[Items from a dataset]

Content starts

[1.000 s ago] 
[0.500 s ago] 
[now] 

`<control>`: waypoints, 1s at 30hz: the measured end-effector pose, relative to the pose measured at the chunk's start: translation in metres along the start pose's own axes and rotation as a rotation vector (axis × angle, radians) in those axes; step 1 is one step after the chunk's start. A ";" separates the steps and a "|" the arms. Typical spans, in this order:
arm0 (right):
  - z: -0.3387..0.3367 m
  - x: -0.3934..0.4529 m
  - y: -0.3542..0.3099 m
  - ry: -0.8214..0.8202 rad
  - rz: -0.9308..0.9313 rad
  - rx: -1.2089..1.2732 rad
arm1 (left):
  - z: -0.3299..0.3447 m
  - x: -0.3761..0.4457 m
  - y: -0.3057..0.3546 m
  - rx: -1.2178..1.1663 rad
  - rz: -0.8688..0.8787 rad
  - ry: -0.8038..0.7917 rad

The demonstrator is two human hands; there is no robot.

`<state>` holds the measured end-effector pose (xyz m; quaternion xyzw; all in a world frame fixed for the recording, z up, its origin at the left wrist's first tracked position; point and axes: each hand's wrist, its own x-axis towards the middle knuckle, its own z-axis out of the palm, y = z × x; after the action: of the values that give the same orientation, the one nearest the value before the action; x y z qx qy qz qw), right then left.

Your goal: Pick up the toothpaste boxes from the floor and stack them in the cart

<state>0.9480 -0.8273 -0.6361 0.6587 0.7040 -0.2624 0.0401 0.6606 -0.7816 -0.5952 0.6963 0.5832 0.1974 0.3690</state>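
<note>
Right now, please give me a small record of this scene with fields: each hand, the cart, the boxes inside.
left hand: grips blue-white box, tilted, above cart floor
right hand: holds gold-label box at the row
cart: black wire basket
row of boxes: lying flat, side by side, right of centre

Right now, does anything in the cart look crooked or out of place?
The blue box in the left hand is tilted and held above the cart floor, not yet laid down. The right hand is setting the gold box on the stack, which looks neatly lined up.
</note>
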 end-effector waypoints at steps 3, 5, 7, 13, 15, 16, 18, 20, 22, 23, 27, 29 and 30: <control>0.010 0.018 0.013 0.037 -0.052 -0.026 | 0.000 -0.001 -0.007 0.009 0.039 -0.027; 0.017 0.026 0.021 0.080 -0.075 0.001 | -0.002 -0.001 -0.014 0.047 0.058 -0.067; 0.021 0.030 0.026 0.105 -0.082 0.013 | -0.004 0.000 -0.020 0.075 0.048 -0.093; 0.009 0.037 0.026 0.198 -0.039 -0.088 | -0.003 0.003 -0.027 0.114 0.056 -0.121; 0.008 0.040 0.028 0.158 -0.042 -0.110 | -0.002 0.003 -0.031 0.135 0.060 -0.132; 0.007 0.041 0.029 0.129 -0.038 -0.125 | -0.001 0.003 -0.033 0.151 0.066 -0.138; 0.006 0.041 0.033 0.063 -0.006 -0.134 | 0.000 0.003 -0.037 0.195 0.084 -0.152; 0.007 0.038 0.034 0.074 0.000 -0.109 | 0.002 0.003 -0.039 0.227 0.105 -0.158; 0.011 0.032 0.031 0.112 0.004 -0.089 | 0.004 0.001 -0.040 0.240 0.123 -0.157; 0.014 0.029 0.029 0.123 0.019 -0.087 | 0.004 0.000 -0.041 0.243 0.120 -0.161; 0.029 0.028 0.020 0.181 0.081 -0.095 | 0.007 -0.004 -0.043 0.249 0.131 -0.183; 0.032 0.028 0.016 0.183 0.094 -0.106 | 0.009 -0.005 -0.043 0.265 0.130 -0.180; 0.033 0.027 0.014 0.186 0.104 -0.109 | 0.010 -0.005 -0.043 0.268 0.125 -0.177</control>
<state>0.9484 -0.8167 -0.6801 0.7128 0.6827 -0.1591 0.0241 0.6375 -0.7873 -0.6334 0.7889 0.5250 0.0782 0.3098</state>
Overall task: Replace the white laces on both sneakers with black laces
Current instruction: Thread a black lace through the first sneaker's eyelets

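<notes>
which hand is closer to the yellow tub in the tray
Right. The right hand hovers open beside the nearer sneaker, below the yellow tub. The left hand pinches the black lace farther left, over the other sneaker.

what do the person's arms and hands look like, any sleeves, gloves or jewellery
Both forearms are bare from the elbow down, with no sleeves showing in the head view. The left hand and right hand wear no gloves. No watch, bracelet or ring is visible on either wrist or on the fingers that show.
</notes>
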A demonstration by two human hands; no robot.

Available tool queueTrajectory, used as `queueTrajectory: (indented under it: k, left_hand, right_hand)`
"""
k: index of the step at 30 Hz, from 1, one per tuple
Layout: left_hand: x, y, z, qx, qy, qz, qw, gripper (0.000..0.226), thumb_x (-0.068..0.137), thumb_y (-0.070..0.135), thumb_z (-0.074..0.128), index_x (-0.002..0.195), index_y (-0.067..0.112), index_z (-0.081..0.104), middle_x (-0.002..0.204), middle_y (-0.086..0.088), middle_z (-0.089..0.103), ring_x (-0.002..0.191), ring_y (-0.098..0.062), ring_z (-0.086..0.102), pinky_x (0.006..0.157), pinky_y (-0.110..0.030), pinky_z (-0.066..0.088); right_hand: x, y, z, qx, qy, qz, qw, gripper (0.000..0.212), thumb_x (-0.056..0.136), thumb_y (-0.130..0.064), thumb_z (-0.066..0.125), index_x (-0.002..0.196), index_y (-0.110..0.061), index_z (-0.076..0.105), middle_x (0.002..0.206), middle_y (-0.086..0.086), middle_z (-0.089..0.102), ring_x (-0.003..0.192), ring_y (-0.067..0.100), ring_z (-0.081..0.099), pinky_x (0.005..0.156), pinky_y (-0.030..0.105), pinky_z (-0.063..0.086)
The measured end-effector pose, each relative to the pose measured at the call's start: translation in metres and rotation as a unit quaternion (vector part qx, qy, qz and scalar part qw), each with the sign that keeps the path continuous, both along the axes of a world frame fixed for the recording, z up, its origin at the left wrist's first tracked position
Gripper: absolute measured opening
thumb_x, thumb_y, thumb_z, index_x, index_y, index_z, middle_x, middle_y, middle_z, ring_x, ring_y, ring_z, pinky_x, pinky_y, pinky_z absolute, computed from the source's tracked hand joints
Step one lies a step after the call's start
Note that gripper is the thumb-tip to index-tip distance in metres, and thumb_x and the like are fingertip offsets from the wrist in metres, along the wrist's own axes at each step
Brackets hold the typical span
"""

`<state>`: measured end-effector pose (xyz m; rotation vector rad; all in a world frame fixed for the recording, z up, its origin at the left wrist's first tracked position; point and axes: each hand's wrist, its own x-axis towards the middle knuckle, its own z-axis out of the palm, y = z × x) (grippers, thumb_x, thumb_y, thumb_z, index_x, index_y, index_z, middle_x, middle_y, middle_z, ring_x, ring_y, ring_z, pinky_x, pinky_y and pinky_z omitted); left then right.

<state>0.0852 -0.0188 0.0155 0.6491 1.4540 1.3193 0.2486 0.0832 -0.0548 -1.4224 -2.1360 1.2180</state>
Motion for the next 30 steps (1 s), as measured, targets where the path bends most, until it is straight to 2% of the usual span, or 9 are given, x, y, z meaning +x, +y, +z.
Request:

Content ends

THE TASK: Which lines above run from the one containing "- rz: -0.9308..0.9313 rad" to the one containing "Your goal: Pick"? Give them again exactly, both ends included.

EXERCISE ANSWER:
  - rz: -0.9308..0.9313 rad
  - rx: -1.2089..1.2732 rad
arm1 (left):
  - z: -0.3299..0.3447 m
  - x: -0.3761..0.4457 m
  - y: -0.3057..0.3546 m
  - rx: -1.2178..1.1663 rad
  - rz: -0.8688..0.8787 rad
  - ry: -0.8038..0.7917 rad

The demonstrator is two human hands; there is no robot.

`<state>` holds the measured end-effector pose (xyz m; quaternion xyzw; all in a world frame fixed for the recording, z up, its origin at the left wrist's first tracked position; point and axes: each hand's wrist, its own x-axis towards the middle knuckle, its own z-axis out of the palm, y = z × x; after the action: of the values that give the same orientation, the one nearest the value before the action; x y z qx qy qz qw), right then left.

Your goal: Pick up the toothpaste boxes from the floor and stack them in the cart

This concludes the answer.